You could take the MOO approach and replace most "dead" worlds with various types of inhospitable world, each with their own colonisation tech. So instead of exotic and extreme, it's ocean, barren, radioactive, toxic, magma, etc. Probably the most extreme types should be quite biased to non-core candidates (to avoid multiplying micro) but possibly with big innate resources.
To me, a "new world" scenario would be more like many new star systems become available at once and there is a scramble to claim them. I think that would most naturally be done by having additional sectors at map creation that have no player civs in them. These new sectors would require a higher-level tech to access (or maybe some event gives access at some randomish point in the game).
that’s a solid idea, have a tier 2 sub space portal tech later in the game, which would likely be a fairly simple change to encode
I would like to see engines and range components be great again.Seem little point to them at present imo.
I think this is mostly a side-effect of the game's model of ship design. You have components that take a fixed amount of space and give a fixed boost to some ship stat. That works well enough for weapons but doesn't scale well for other types of stats, like range, speed or evasion. You either make it too hard for small ships to get good stats or too easy for big ships to get good stats.
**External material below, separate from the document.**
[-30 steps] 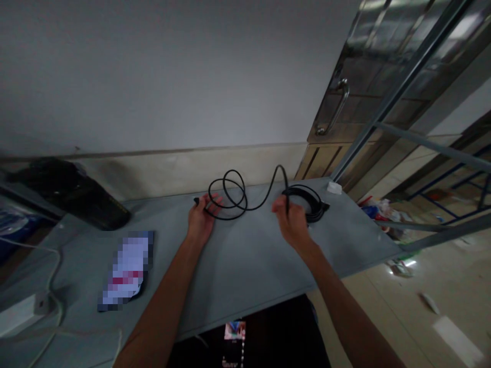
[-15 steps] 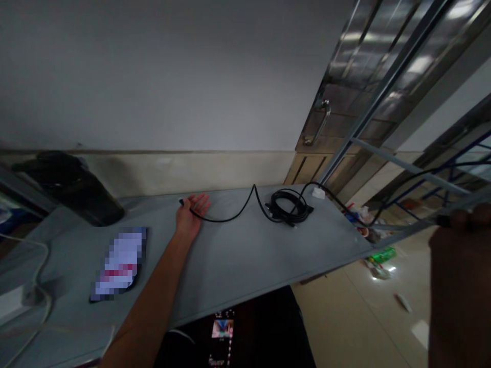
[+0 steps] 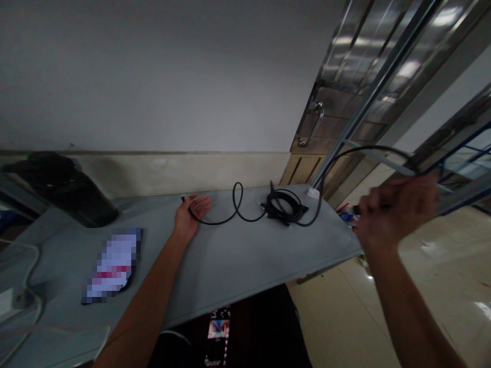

So the pressure builds to get most of the relevant stat from a basic "tech" bonus and otherwise disallow stacking or set the cost at values that are prohibitive for most ship types.
I guess even revealing new connections between starting sectors could change the stellar geography and "who is worried about who" quite a bit.
I'd really like volleys to follow more of the regular combat rules - normal targeting and normal use of defences. I guess that would probably have to go hand-in-hand with defences not getting fully reset between battles. You could imagine shields rebuilding to 100% and armour recovering 50% per turn, rather than at the start of every combat. While we are at it, hitpoint recovery could be percentage-based. Actually I'd probably make shield and armour recovery scale with hitpoint percentage, so it would be hard for a deeply damaged ship to fully recover shields and armour.